THE TASK:
Output an exact reproduction of the data.

● ● ● ● ● ● ●

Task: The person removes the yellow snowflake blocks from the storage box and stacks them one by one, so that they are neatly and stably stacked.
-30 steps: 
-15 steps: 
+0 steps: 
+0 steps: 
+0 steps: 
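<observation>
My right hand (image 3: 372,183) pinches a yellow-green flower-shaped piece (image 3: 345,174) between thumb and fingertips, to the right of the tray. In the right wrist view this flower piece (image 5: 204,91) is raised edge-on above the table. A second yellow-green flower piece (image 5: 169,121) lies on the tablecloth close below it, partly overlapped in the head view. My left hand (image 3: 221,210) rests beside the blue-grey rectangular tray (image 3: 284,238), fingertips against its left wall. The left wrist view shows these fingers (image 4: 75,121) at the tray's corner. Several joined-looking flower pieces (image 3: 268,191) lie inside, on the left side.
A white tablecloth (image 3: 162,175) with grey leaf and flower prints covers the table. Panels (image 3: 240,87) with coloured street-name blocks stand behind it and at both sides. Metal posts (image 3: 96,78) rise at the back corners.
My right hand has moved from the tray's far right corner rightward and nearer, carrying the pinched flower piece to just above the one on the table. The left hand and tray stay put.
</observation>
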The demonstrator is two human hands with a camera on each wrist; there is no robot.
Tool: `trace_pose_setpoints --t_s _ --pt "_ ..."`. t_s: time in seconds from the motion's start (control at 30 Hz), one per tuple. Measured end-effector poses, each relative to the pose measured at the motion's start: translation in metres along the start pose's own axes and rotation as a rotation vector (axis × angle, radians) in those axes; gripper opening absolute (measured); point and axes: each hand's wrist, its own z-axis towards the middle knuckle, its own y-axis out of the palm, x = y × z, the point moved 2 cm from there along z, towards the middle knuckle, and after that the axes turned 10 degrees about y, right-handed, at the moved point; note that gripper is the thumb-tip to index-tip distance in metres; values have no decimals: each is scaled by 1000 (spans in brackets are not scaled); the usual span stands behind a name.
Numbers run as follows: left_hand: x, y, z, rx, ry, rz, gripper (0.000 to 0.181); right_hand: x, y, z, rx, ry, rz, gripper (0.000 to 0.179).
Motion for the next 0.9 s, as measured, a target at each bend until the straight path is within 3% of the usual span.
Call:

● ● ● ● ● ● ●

RESPONSE TO THIS EXERCISE:
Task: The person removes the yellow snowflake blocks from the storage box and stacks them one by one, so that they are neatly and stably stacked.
-30 steps: 
-15 steps: 
+0 steps: 
+0 steps: 
+0 steps: 
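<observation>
My right hand (image 3: 372,183) pinches a yellow-green flower-shaped piece (image 3: 345,174) between thumb and fingertips, to the right of the tray. In the right wrist view this flower piece (image 5: 204,91) is raised edge-on above the table. A second yellow-green flower piece (image 5: 169,121) lies on the tablecloth close below it, partly overlapped in the head view. My left hand (image 3: 221,210) rests beside the blue-grey rectangular tray (image 3: 284,238), fingertips against its left wall. The left wrist view shows these fingers (image 4: 75,121) at the tray's corner. Several joined-looking flower pieces (image 3: 268,191) lie inside, on the left side.
A white tablecloth (image 3: 162,175) with grey leaf and flower prints covers the table. Panels (image 3: 240,87) with coloured street-name blocks stand behind it and at both sides. Metal posts (image 3: 96,78) rise at the back corners.
My right hand has moved from the tray's far right corner rightward and nearer, carrying the pinched flower piece to just above the one on the table. The left hand and tray stay put.
</observation>
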The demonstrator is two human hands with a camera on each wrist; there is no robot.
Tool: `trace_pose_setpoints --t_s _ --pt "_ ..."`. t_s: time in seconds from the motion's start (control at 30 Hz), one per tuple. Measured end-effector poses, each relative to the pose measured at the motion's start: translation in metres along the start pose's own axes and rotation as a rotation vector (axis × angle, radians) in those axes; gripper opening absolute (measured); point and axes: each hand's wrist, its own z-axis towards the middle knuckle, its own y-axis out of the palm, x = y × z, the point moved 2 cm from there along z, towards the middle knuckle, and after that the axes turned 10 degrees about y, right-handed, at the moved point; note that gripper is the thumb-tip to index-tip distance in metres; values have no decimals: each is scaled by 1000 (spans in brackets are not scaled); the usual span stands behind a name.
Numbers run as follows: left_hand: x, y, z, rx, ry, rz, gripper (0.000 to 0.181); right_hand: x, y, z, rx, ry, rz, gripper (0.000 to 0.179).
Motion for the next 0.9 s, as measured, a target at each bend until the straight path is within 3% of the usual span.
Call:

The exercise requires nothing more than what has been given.